REQUIRED ACTION >>
Repeat the material below exactly, line for line.

DATA EXTRACT >>
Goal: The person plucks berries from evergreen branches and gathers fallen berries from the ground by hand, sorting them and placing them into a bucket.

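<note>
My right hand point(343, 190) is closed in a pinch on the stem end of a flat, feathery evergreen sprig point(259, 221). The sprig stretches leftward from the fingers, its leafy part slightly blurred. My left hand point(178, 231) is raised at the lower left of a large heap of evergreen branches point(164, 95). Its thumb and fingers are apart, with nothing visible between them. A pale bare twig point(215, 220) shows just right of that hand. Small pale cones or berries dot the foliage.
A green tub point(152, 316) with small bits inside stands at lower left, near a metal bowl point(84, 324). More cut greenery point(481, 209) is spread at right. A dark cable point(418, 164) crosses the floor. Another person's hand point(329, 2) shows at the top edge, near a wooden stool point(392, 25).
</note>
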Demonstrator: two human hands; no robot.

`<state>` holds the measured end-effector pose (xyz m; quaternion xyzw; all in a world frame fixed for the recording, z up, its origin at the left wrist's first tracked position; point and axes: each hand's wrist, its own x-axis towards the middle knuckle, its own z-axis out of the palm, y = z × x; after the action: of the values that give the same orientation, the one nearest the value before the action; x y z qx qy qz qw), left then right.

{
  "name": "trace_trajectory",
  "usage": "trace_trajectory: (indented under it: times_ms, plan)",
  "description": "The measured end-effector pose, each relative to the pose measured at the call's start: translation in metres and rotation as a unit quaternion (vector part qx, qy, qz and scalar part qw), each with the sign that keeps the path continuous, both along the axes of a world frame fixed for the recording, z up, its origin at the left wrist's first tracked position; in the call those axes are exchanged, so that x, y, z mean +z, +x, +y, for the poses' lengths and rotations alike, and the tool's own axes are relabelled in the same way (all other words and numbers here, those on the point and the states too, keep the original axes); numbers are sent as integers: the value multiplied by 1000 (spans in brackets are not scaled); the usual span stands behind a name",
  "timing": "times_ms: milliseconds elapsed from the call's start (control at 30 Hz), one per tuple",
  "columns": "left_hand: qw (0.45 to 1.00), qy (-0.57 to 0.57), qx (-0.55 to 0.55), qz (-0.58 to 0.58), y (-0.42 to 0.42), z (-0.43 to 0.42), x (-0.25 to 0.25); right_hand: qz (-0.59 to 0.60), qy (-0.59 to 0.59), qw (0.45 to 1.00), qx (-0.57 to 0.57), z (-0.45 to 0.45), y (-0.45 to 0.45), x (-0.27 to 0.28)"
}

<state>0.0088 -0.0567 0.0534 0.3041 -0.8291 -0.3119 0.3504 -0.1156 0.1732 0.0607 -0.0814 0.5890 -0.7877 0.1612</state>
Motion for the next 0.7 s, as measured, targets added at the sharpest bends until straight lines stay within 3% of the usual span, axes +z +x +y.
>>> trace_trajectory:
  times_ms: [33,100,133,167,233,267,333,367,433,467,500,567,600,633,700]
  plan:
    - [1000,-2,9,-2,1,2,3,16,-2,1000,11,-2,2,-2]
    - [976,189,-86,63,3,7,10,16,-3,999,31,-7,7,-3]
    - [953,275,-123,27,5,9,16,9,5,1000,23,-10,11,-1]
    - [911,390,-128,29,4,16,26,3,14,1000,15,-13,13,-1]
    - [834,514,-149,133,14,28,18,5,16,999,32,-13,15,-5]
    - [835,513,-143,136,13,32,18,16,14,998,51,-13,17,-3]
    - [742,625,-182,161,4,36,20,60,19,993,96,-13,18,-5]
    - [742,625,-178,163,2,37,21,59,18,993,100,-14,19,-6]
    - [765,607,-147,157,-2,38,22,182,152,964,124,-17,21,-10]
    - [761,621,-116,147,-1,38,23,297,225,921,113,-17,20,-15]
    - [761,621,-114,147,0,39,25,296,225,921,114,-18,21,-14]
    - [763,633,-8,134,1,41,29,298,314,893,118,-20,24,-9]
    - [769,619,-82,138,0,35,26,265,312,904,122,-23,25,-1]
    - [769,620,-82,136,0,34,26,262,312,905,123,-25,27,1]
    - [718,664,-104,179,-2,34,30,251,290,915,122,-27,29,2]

RESPONSE >>
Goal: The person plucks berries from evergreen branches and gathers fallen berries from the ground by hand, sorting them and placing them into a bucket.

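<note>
My right hand point(343, 190) is closed in a pinch on the stem end of a flat, feathery evergreen sprig point(259, 221). The sprig stretches leftward from the fingers, its leafy part slightly blurred. My left hand point(178, 231) is raised at the lower left of a large heap of evergreen branches point(164, 95). Its thumb and fingers are apart, with nothing visible between them. A pale bare twig point(215, 220) shows just right of that hand. Small pale cones or berries dot the foliage.
A green tub point(152, 316) with small bits inside stands at lower left, near a metal bowl point(84, 324). More cut greenery point(481, 209) is spread at right. A dark cable point(418, 164) crosses the floor. Another person's hand point(329, 2) shows at the top edge, near a wooden stool point(392, 25).
</note>
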Demonstrator: two human hands; no robot.

`<state>` holds the measured end-effector pose (xyz m; quaternion xyzw; all in a world frame fixed for the recording, z up, its origin at the left wrist's first tracked position; point and axes: each hand's wrist, its own x-axis towards the middle knuckle, its own z-axis out of the palm, y = z × x; after the action: of the values that give the same orientation, the one nearest the value before the action; x y z qx qy qz qw), left then right.

{
  "name": "trace_trajectory",
  "usage": "trace_trajectory: (indented under it: times_ms, plan)",
  "description": "The measured end-effector pose, each relative to the pose measured at the call's start: translation in metres and rotation as a unit quaternion (vector part qx, qy, qz and scalar part qw), each with the sign that keeps the path continuous, both along the axes of a world frame fixed for the recording, z up, its origin at the left wrist's first tracked position; in the call those axes are exchanged, so that x, y, z mean +z, +x, +y, for the poses' lengths and rotations alike, and the tool's own axes are relabelled in the same way (all other words and numbers here, those on the point and the states too, keep the original axes); numbers are sent as integers: the value multiplied by 1000 (spans in brackets are not scaled); the usual span stands behind a name",
  "timing": "times_ms: milliseconds elapsed from the call's start (control at 30 Hz), one per tuple",
  "columns": "left_hand: qw (0.45 to 1.00), qy (-0.57 to 0.57), qx (-0.55 to 0.55), qz (-0.58 to 0.58), y (-0.42 to 0.42), z (-0.43 to 0.42), x (-0.25 to 0.25); right_hand: qz (-0.59 to 0.60), qy (-0.59 to 0.59), qw (0.45 to 1.00), qx (-0.57 to 0.57), z (-0.45 to 0.45), y (-0.45 to 0.45), x (-0.27 to 0.28)"
}

<state>0.0088 -0.0567 0.0534 0.3041 -0.8291 -0.3119 0.3504 -0.1156 0.1732 0.0607 -0.0814 0.5890 -0.7877 0.1612</state>
Motion for the next 0.7 s, as measured, targets added at the sharpest bends until straight lines stay within 3% of the usual span, axes +z +x +y.
>>> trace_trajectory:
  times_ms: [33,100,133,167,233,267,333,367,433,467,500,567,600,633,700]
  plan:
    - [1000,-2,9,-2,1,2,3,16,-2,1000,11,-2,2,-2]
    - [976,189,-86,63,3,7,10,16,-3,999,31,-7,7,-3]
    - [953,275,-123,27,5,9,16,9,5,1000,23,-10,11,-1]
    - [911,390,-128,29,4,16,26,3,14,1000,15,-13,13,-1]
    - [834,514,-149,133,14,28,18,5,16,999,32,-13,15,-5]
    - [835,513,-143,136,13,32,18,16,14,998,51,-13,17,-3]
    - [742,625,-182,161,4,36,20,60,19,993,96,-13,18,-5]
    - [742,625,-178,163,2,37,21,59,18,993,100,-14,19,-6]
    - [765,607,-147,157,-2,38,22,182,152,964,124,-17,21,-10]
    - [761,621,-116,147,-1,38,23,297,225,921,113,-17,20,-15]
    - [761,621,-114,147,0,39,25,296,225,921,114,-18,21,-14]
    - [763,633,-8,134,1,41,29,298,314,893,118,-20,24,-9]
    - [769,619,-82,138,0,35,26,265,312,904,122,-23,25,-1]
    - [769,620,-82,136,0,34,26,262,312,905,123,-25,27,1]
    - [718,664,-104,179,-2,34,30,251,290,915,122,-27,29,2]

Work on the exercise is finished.